■ **Directions**
Print only the lines that begin at the line containing "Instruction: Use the" and end at the last line of the material, both included, without any change.

'''

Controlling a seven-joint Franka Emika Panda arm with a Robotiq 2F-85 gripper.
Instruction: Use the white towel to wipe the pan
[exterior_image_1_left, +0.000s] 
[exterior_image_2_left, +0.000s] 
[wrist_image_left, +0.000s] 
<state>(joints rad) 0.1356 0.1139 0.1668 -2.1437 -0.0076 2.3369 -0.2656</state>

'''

■ **Answer box**
Instruction: Use the white towel to wipe the pan
[exterior_image_1_left, +0.000s] 
[exterior_image_2_left, +0.000s] 
[wrist_image_left, +0.000s] 
<state>(joints rad) 0.1356 0.1139 0.1668 -2.1437 -0.0076 2.3369 -0.2656</state>

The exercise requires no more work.